## What this task involves
Before you return the lines below, strip out any images and keep every word as written.

## Available data
::::::::
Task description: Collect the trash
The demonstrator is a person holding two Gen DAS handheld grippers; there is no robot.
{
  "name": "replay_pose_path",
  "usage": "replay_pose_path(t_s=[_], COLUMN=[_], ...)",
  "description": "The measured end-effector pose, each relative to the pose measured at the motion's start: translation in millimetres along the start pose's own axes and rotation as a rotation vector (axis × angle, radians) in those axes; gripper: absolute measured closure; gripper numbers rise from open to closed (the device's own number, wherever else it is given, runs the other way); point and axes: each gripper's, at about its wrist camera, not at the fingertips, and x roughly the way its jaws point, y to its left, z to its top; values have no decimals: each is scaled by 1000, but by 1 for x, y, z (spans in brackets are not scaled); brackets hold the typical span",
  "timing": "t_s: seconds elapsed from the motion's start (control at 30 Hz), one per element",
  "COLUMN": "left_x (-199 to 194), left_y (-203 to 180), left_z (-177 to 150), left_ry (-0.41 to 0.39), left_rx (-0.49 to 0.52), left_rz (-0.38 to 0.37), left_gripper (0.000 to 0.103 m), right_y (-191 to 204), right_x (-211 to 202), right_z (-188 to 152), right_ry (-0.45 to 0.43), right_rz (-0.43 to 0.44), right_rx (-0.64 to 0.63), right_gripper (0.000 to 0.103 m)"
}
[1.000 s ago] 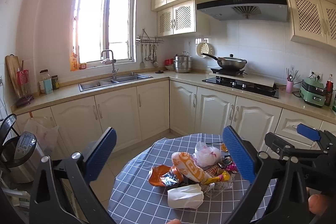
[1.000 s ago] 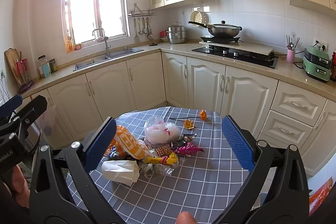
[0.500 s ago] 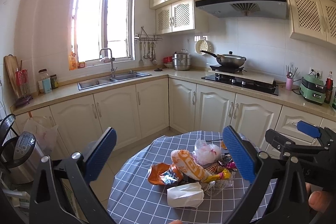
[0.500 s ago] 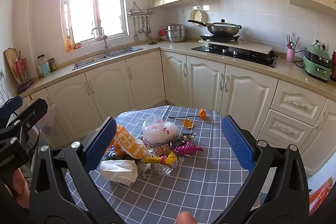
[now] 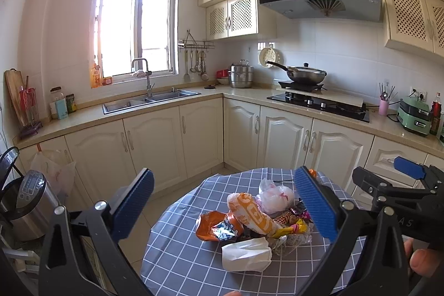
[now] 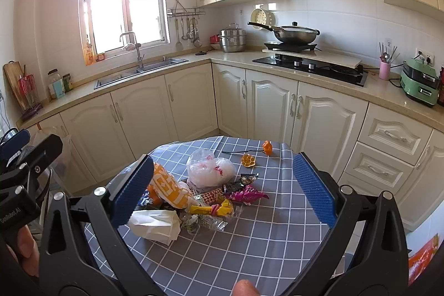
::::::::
## Task result
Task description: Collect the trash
The demonstrator is a person holding two Gen DAS handheld grippers; there is no robot.
{
  "name": "replay_pose_path",
  "usage": "replay_pose_path(t_s=[_], COLUMN=[_], ...)",
  "description": "The measured end-effector pose, each relative to the pose measured at the motion's start: translation in millimetres along the start pose's own axes and rotation as a rotation vector (axis × angle, radians) in those axes; gripper: absolute measured closure; gripper numbers rise from open to closed (the device's own number, wherever else it is given, runs the other way); point and axes: each gripper's, at about its wrist camera, not at the fingertips, and x roughly the way its jaws point, y to its left, z to its top; values have no decimals: each is scaled by 1000, but by 1 for x, y, z (spans in brackets are not scaled); brackets hold the typical span",
  "timing": "t_s: seconds elapsed from the motion's start (control at 30 Hz), one per element",
  "COLUMN": "left_x (-199 to 194), left_y (-203 to 180), left_z (-177 to 150), left_ry (-0.41 to 0.39), left_rx (-0.49 to 0.52), left_rz (-0.38 to 0.37), left_gripper (0.000 to 0.103 m), right_y (-191 to 204), right_x (-211 to 202), right_z (-188 to 152), right_ry (-0.45 to 0.43), right_rz (-0.43 to 0.44), right_rx (-0.64 to 0.63), right_gripper (0.000 to 0.103 m)"
}
[1.000 s ago] 
[1.000 s ago] 
[0.500 s ago] 
[0.500 s ago] 
[now] 
[now] 

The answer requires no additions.